Two, how can you say teen fare was slim pickings when you were a teen? You will be surprised by the pub dates when you solicit the top ten YA novels. Do I gather, by the way, that you never read Seventeenth Summer?
Third, belly is one of my least favorite words. I think I will pass on that one but lots of these others sound appealing. Especially Ruby’s Slippers.
Abby says
Thank you, Betsy! I love vicariously experiencing the librarian previews through you!
Fuse #8 says
I should clarify indeed. By “slim pickings” I mean that the quality of the literature wasn’t comparable to what we have today. The quantity was there, sure. But note how happy I am to see Christopher Pike. And he was one of the good ones. We had some titles, sure, but compared to the surplus of good writing going on for the YA crowd at the moment, there’s no comparison.
Julie says
I’m salivating – what a great crop of books. Shooting Kabul – wow!
Alison says
Holly Black’s new covers for Tithe, Valiant, and Ironside can be found on the author’s website (hollyblack dot com
The actual web address is blackholly dot com – and White Cat is really good.
Alison
Gwenda says
ZOMG how I loved Remember Me!
Maggi says
I read Seventeenth Summer last month as part of my challenge to catch up on all those YA books I really should have read long ago (starting with The Yearling) and actually loved it. It was fascinating to see which things were timeless and which things were obviously not of interest to teens anymore, including a whole crazy scene in which the main character freaks out because her boyfriend tapped his teeth with his soup spoon while eating. Bizzare.

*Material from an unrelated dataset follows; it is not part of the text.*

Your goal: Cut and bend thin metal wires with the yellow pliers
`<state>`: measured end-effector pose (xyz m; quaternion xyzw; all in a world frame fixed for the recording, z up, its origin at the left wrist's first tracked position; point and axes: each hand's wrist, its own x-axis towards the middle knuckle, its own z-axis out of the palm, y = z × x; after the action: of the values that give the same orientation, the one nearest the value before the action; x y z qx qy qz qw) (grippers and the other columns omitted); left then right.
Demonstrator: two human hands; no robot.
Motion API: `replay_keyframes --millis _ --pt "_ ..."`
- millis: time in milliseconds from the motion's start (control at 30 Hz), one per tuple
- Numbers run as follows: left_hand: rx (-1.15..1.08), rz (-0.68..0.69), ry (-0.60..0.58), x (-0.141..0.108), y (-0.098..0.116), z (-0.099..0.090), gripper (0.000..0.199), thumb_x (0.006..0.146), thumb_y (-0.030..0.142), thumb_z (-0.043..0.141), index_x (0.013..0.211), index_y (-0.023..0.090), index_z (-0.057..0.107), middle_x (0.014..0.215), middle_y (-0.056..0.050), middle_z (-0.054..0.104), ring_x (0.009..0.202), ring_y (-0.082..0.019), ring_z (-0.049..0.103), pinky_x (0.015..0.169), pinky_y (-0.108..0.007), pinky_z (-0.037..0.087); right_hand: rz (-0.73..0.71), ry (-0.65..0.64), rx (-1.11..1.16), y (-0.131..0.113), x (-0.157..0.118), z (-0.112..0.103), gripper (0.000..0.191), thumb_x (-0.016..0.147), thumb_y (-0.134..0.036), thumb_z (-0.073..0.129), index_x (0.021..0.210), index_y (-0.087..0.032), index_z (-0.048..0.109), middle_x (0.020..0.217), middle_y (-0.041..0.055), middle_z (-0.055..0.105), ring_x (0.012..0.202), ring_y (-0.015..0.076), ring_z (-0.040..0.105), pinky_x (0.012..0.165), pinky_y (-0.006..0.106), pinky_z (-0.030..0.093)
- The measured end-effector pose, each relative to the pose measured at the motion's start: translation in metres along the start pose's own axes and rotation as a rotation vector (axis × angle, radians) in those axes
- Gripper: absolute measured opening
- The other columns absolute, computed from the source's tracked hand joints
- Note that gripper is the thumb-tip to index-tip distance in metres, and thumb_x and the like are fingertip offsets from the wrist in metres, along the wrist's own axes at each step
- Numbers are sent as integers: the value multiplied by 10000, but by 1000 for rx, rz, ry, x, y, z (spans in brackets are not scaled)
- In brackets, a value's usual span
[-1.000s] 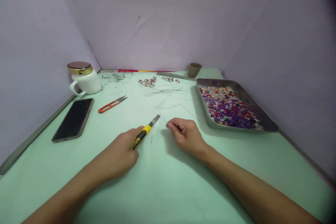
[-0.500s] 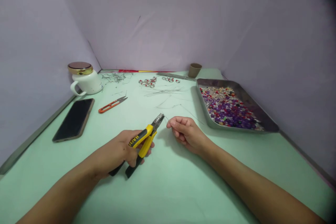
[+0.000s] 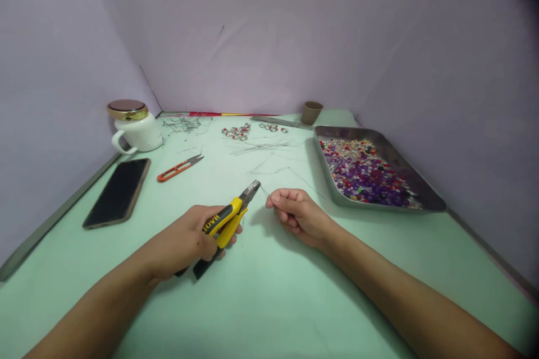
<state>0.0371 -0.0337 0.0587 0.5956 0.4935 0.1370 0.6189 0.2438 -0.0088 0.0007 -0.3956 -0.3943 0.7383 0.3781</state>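
Note:
My left hand (image 3: 201,240) is wrapped round the handles of yellow and black pliers (image 3: 231,217), whose metal jaws point up and to the right. Between the plier jaws and my right hand (image 3: 297,214) runs a short stretch of thin wire (image 3: 264,191). The thumb and fingers of my right hand pinch that wire just right of the jaws. Further wires (image 3: 272,147) lie loose on the green tabletop beyond my hands. Behind them are small clusters of red and clear beaded pieces (image 3: 236,132).
To the right stands a metal tray (image 3: 433,200) holding many mixed beads. A brown cup (image 3: 312,113) is at the back. On the left are orange thread snips (image 3: 180,168), a phone (image 3: 118,192) and a lidded white mug (image 3: 141,133). Walls enclose the table.
The plier handles have come closer together, and the jaws now look closed by the wire. The pliers have shifted slightly left; my right hand has barely moved.

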Motion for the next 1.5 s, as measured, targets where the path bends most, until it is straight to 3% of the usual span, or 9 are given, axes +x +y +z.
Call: replay_keyframes --millis 1000,1500 --pt "97 26 -75 2 -3 -7 374 490 49 382 811 168 534 752 5 528 686 -157 473 575 -263 340 49 -93 113 1 1 -7 139 706 -256 606 671 -126 575 410 -80 395 320 4 211 304 134 127" --pt "159 -18 -50 0 -6 -8 355 510 65 393 815 173 540 767 -1 557 670 -151 482 551 -244 346 64 -120 99 1 2 -13 145 703 -259 609 672 -123 570 404 -84 379 324 3 201 309 138 117"
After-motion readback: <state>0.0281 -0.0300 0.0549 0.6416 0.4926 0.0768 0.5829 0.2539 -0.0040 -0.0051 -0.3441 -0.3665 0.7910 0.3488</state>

I, also, was in love with Menolly and would love to see those re-released.
Laura Manivong says
I read CROSSING THE TRACKS in manuscript form. I fell in love with the characters and the intricacies of their relationships. And such beautiful prose. Gah, can’t wait to read it in book form!
Judith Hyde says
I also read CROSSING THE TRACKS in manuscript form. It is a beautifully written story, with wonderful characters. I am really looking forward to the book’s release.
Colleen Ryckert Cook says
CROSSING THE TRACKS is beautifully written!
Victoria Dixon says
Another devotee of Barb Stuber and Crossing the Tracks. I was privileged to read it in manuscript form and loved every minute of it. Can’t wait to get my copy!
Laurie,L,Simmons, says
Hi Brandon, The files have to be in .mp4 format.